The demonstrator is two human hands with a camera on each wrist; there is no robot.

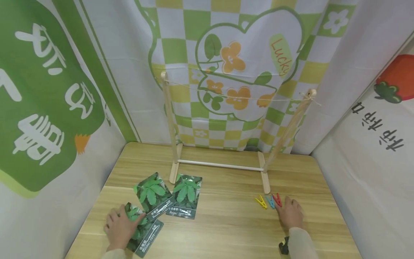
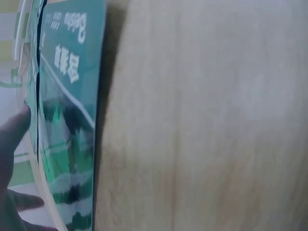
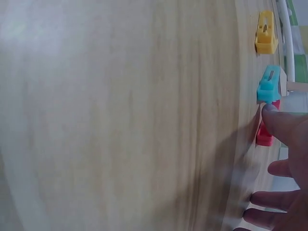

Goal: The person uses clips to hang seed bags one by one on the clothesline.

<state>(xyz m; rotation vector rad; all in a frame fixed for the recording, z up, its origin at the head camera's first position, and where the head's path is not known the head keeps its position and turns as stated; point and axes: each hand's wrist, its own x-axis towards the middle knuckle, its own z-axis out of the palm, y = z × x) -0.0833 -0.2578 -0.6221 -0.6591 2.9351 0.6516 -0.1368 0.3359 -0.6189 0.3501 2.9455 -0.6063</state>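
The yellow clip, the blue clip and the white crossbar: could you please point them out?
Yellow clip (image 3: 265,39): right wrist view, middle of its body.
Blue clip (image 3: 268,87): right wrist view, middle of its body.
White crossbar (image 1: 220,165): head view, middle of the rod.

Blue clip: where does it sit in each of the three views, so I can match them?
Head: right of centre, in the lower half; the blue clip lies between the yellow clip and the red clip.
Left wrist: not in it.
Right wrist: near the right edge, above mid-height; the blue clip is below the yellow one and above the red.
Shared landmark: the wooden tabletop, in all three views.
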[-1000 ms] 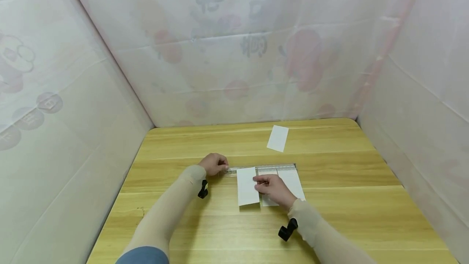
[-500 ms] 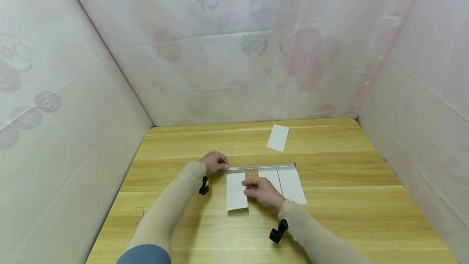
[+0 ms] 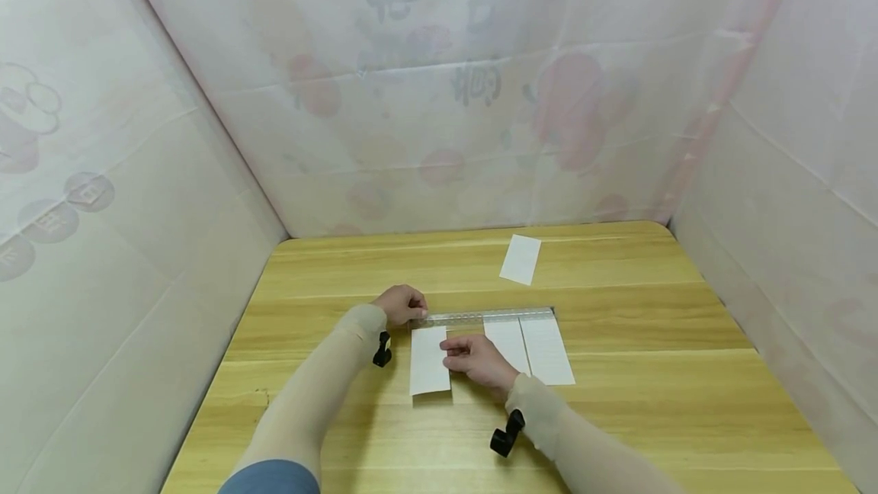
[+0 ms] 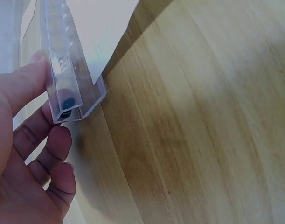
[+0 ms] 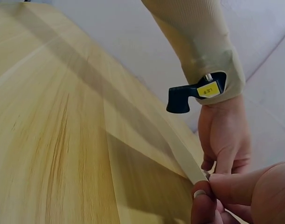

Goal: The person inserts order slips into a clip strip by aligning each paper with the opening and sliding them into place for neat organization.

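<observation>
My left hand (image 3: 401, 306) pinches the left end of a clear plastic strip (image 3: 473, 317) on the table. In the left wrist view this strip (image 4: 63, 65) is a hollow channel with a small dark piece inside its end, held between thumb and fingers. Between thumb and fingertips, my right hand (image 3: 482, 362) pinches a white paper card (image 3: 429, 360) by its right edge. The card is tilted, its near edge off the table, its top close to the strip's left part. Whether it touches the strip I cannot tell. Two white cards (image 3: 506, 335) (image 3: 547, 349) stand side by side along the strip's right part.
Farther back on the wooden table (image 3: 329, 265) lies one loose white card (image 3: 520, 259). Printed fabric walls (image 3: 439, 120) enclose the table at the back and both sides. A black camera mount (image 3: 507, 433) sits on the right wrist.
My right hand has moved the white card leftward along the strip and slightly nearer, uncovering the card behind it. The left hand keeps its place on the strip's end.
</observation>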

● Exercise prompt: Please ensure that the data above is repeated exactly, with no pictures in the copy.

● Result of this exercise:
The demonstrator is two human hands with a camera on each wrist; there is no robot.


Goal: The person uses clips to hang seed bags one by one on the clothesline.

<state>(xyz m; rotation vector rad; all in a frame fixed for the recording, z up, its origin at the head camera's first position, and where the head's path is not known the head keeps its position and turns as stated; point and axes: each hand's wrist, its own x-axis towards the middle knuckle, its own z-axis out of the palm, y = z × x) -0.0833 -0.2578 -0.6221 -0.6591 2.9351 0.6516 -0.1368 0.3359 -0.6189 0.3501 2.9455 -0.6063</state>
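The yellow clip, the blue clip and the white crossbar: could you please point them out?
Yellow clip (image 3: 265,39): right wrist view, middle of its body.
Blue clip (image 3: 268,87): right wrist view, middle of its body.
White crossbar (image 1: 220,165): head view, middle of the rod.

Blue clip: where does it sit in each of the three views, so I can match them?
Head: right of centre, in the lower half; the blue clip lies between the yellow clip and the red clip.
Left wrist: not in it.
Right wrist: near the right edge, above mid-height; the blue clip is below the yellow one and above the red.
Shared landmark: the wooden tabletop, in all three views.
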[-1000 ms] 
[-500 ms] 
[+0 ms] 
[+0 ms] 
[+0 ms] 

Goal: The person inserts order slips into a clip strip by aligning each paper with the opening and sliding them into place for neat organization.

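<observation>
My left hand (image 3: 401, 306) pinches the left end of a clear plastic strip (image 3: 473, 317) on the table. In the left wrist view this strip (image 4: 63, 65) is a hollow channel with a small dark piece inside its end, held between thumb and fingers. Between thumb and fingertips, my right hand (image 3: 482, 362) pinches a white paper card (image 3: 429, 360) by its right edge. The card is tilted, its near edge off the table, its top close to the strip's left part. Whether it touches the strip I cannot tell. Two white cards (image 3: 506, 335) (image 3: 547, 349) stand side by side along the strip's right part.
Farther back on the wooden table (image 3: 329, 265) lies one loose white card (image 3: 520, 259). Printed fabric walls (image 3: 439, 120) enclose the table at the back and both sides. A black camera mount (image 3: 507, 433) sits on the right wrist.
My right hand has moved the white card leftward along the strip and slightly nearer, uncovering the card behind it. The left hand keeps its place on the strip's end.
</observation>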

The given output is the complete response.